The fact that I said I was involved in a documentary came up during the podcast and again on the forums.
(I got accused of name-dropping in some of the forum posts, be aware, I am going to use real names in this)
The documentary idea started a few years ago, in 2006. This was well before I ever seriously looked into my own experiences. All I had were a few memories, and I simply dismissed them.
I’ve been reading books on the UFO subject since about 1991. But, a few years back, when I got Netflix I found that they had a list of UFO documentaries. I ordered a few, and I found they were all really bad. I thought to myself, how hard could this be? I should make one. My previous film experience was limited to some animation and TV commercials.
I knew a guy who lives here in the same small town with me, and he has a lot of experience doing film work as a producer. In the summer of 2006 I presented the idea of a straight documentary to him, on the UFO abduction phenomenon. At first he didn't think it would work. I gave him a few books, and then I wrote up a proposal for the documentary I was imagining. (Maybe I’ll post this proposal, it’s pretty tame - with NOTHING about me in it)
This would have been the fall of 2006. And this documentary idea was just a straight, serious, no exploitation look at the abduction phenomenon. Nothing to do with me.
The producer said yes, and we started taking about how to get started.
We went to meet with a professional cameraman in a nearby town, and during that meeting, the producer talked about how he wanted to do more of a narrative, following a story. I remained quiet.
During the drive home from the meeting I told the producer about three of my memories. (These were the content of the Nov.08 Paracast interview). They were a missing time event, a vivid nighttime sighting and seeing entities outside my window in 1993.
I'll add that I dismissed these memories as something that just seemed too weird to trust. This was the very first time he had heard me mention ANYTHING about my own memories.
He looked at me with an expression of astonishment.
Right then, he told me in no uncertain terms, that we simply had to make this documentary, with me as the subject. My immediate response was: “NO FUCKING WAY! I am NOT brave enough.”
The producer said, “I’m going to give you some time, and there is going to be a day when I ask you again. But I think this could be a really interesting project."
Again, I said no.
And we didn't talk after that.
About a month later, I had an intensely vivid dream. There was a bunch of mythological imagery, and maps and assignments and the need for an adventure (this dream could be it's own post). When I woke up, I knew the dream was all about the documentary, the real life adventure of it.

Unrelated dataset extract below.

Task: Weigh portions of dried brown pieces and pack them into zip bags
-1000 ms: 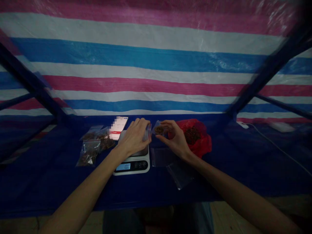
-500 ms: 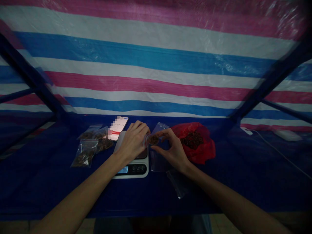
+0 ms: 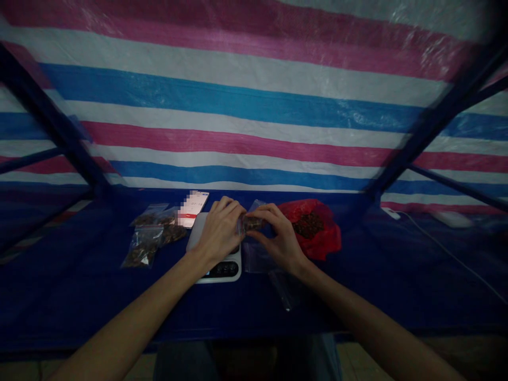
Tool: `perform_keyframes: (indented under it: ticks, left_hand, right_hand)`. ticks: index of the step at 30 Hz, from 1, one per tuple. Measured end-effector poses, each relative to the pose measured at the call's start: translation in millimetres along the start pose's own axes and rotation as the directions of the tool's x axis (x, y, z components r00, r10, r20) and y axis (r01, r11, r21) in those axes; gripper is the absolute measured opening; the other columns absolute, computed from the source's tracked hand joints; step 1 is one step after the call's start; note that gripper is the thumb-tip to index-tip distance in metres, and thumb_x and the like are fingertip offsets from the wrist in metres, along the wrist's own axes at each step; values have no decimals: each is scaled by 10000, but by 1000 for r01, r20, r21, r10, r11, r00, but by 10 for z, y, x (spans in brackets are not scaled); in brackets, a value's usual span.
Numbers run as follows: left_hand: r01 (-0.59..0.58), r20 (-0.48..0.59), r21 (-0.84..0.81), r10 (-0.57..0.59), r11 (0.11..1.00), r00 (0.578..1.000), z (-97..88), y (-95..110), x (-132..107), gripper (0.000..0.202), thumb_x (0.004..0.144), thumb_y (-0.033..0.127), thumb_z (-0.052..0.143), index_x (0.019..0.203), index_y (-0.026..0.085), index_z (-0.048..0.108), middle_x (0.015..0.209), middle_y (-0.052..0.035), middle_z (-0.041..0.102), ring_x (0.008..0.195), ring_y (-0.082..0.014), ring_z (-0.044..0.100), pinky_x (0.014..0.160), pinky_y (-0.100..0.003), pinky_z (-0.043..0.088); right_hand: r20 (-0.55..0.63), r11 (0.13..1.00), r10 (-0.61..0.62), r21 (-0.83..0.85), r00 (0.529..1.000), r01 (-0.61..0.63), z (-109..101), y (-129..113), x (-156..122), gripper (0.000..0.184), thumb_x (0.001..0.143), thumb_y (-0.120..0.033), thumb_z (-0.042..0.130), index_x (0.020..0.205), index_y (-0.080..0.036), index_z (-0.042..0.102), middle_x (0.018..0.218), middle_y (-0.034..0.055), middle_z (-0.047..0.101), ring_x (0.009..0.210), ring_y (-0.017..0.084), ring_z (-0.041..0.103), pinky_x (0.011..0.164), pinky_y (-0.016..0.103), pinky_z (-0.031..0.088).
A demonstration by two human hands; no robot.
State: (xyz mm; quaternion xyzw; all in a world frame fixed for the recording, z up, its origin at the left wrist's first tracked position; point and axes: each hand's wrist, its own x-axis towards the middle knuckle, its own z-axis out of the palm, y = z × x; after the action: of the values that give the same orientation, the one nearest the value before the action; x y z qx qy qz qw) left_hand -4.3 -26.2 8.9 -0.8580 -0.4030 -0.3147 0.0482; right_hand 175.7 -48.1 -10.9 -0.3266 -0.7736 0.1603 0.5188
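Observation:
Over the right side of a white kitchen scale (image 3: 237, 272), my left hand (image 3: 220, 227) is closed on the edge of a small clear zip bag (image 3: 253, 223) with brown dried pieces in it. My right hand (image 3: 282, 235) grips the same bag from the other side, thumb below and fingers above. The bag is tilted on its side between the two hands, partly hidden by fingers. My left hand and forearm cover most of the scale's plate and part of its display. Flat clear zip bags (image 3: 257, 258) lie under and beside my right hand.
Right of my hands, an open red plastic bag (image 3: 331, 233) holds brown dried pieces (image 3: 308, 225). Several filled zip bags (image 3: 142, 248) lie at left, near a lit phone (image 3: 194, 209). A white cable (image 3: 448, 248) crosses the right side. Blue frame bars (image 3: 428, 127) rise at both sides.
My right hand has moved left and closed its fingers around the filled part of the small bag, which has turned sideways. The view has shifted slightly.

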Motion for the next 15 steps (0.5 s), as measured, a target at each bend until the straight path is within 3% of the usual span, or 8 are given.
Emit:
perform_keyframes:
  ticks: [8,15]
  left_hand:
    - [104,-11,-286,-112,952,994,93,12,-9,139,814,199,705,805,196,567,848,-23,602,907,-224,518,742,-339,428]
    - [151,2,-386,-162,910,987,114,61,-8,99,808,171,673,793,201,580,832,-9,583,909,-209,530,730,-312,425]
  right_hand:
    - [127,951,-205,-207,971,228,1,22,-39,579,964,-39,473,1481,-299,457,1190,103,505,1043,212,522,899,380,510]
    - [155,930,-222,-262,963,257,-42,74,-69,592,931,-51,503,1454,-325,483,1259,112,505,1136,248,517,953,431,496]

I got out of bed, the phone rang, it was the producer - he got right to the point, he asked me if I was willing to be the subject of the documentary. After the overt content from the dream, I said yes.
This dream sort of flipped me out, it was so vivid and intense I just felt like saying yes was the right thing to do.
One of my first interviews on camera was with Leo Sprinkle. I had met him earlier. The interview was fun and super interesting. I asked him some questions and he asked me some questions, and I explained my story as best as I could.
He attempted a hypnosis session with a camera in the room, alas, nothing happened.
These first series of interviews were really fun. I liked all the people we talked with, and I found their questions of me to be really interesting. I'll also add that at this point I was very self critical of my memories.
We also interviewed Budd Hopkins, Dave Jacobs, Peter Robbins, Barbara Lamb as well as several people who claim the abduction phenomenon.
But after meeting with Budd, a few more memories came forward and it really freaked me out. Suddenly, I was hit with the fact that this might be true. And it scared me.
We did a little more filming, but at this point I was more nervous, and visibly anxious.
About this time, the project fizzled. The folks involved (me included) will talk on the phone periodically, but it's stalled out. Nothing has happened in over a year.
Recently, I've been reviewing the footage, and some of it is pretty interesting. I come across okay (I was worried I would seem crazy).
Will it ever get started again? I think so.
I had a long talk with Budd about the documentary (off camera) and he understood the value of following one person as he looks into what might have happened. He was very encouraging.
I'll add that Leo was enormously supportive of the idea too. He thought the concept was good, that I was the right person for it, and he told me to keep at it.
Did this stuff feed my ego? Undoubtedly, hearing Budd and Leo tell me they were supportive was extremely gratifying. An ego boost? Sure.
But, the deeper I got into it, the more freaked-out I got.
There is some footage of me talking to the camera, lamenting: “What am I doing? This is all crazy, how did I end up here?”
I very much like the two other people involved in the project. They have been very strict that there should be nothing at all exploitative in it.